According to the particulars of offence, the accused persons on Monday, 20 June, 2016 at the Saint Edward Secondary School in Freetown, conspired with unknown persons to commit a crime, to wit willfully making false statement.

The prosecution alleges  that second accused, Marcus Kamara, willfully made a false statement that he was Abdul  Mohamed  Kamara (first accused), a third year student at IPAM.

The prosecutor maintained that the second accused posed as a third year student entitled to take the mathematics examination conducted by IPAM, knowing same to be false.
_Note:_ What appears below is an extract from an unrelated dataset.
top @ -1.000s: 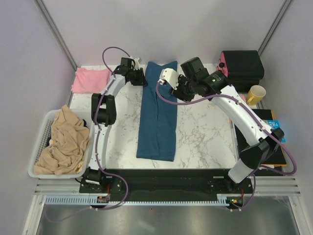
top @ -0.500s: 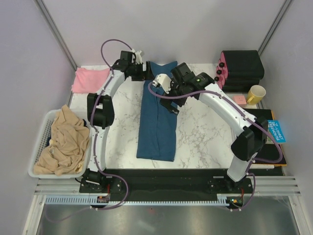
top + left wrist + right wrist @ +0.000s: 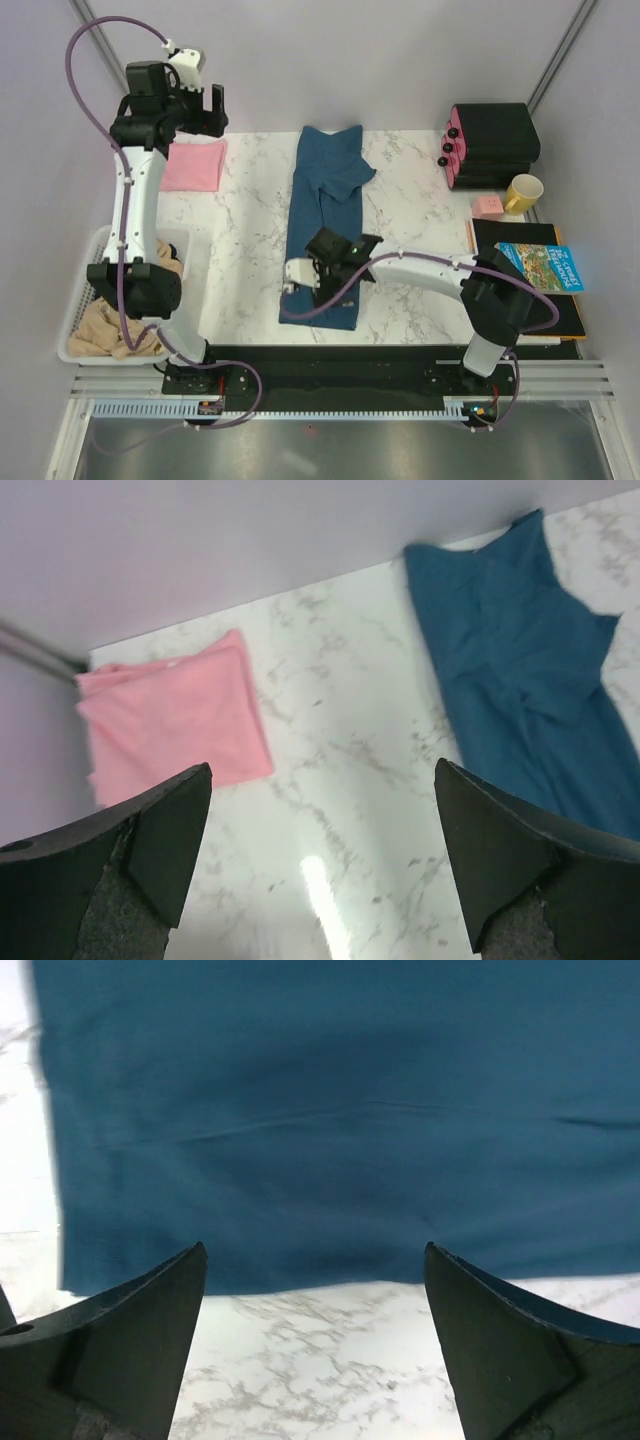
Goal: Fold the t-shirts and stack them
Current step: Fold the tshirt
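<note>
The dark teal-blue t-shirt (image 3: 322, 235) lies as a long narrow strip down the middle of the table, with one sleeve sticking out to the right near the collar. The pale pink t-shirt (image 3: 194, 165) lies folded at the far left. My left gripper (image 3: 207, 104) is open and empty, raised high above the pink shirt. Its wrist view shows the pink shirt (image 3: 170, 722) and the teal shirt's collar end (image 3: 530, 670) below the open left gripper (image 3: 320, 865). My right gripper (image 3: 322, 282) is open and empty, low over the teal shirt's near end. The right wrist view shows the right gripper (image 3: 315, 1345) over marble just short of the teal hem (image 3: 330, 1120).
A white basket (image 3: 76, 300) holding a beige cloth (image 3: 130, 290) stands at the left edge. At the right are a black box (image 3: 495, 135), a yellow mug (image 3: 523, 192), a small pink block (image 3: 487, 206) and a blue printed book (image 3: 545, 266) on a black mat.
My left arm has lifted from the teal shirt's collar and swung left over the pink shirt. My right arm has moved from the collar end down to the near hem. A sleeve now sticks out.
</note>
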Robot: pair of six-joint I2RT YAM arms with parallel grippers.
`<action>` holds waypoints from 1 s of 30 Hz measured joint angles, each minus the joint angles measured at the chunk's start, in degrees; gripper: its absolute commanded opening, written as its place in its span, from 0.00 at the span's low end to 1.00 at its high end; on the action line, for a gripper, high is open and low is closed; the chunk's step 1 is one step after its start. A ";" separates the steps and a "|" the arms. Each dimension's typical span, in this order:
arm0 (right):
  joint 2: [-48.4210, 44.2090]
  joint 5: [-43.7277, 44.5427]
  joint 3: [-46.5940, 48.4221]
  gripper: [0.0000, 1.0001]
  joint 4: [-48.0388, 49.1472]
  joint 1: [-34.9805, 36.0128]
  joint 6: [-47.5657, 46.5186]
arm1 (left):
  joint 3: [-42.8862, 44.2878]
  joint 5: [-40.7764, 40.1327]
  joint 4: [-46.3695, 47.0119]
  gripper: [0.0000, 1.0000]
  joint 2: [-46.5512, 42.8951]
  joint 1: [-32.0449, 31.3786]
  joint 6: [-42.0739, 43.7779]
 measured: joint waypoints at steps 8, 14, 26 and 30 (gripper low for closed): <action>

In his testimony, Bockarie Bangura, a staff at IPAM, told the court that  on Monday, 20 June, 2016 the  second accused went to Saint Edward Secondary School and informed him that he was a third year student in the Department of Applied Accounting who was due to write the exam.

The witness said he asked the second accused to name three modules offered in year three, which he did, before he was allowed inside the hall.

According to him, he proceeded to the Prince of Wales School to distribute question papers and upon his return the accused was being interrogated by another investigator.

“I then intervened and questioned him as to who is the Head of Department for the Department of Accounting. He could not tell but rather mentioned a name called ‘Vapour’, who was only a part-time lecturer of IPAM. I also asked him to give the actual name of ‘Vapour’ but he could not respond. I then called the police to take the accused to the Administrative Building at Tower Hill,” he testified.

The witness continued that on their way to the Tower Hill, the accused pleaded with him to call the first accused -Abdul Mohamed Kamara – but his phone was switched off.

He said as they walked, the second accused pointed at the first accused, who admitted to have hired him to write the exam on his behalf because he had re-sat the said  module twice.

The witness said he then took both the accused persons to the University Registrar, Mrs. Olive Barrie, before they went to the Central Police Station to make a statement.

The matter continues today for further hearing.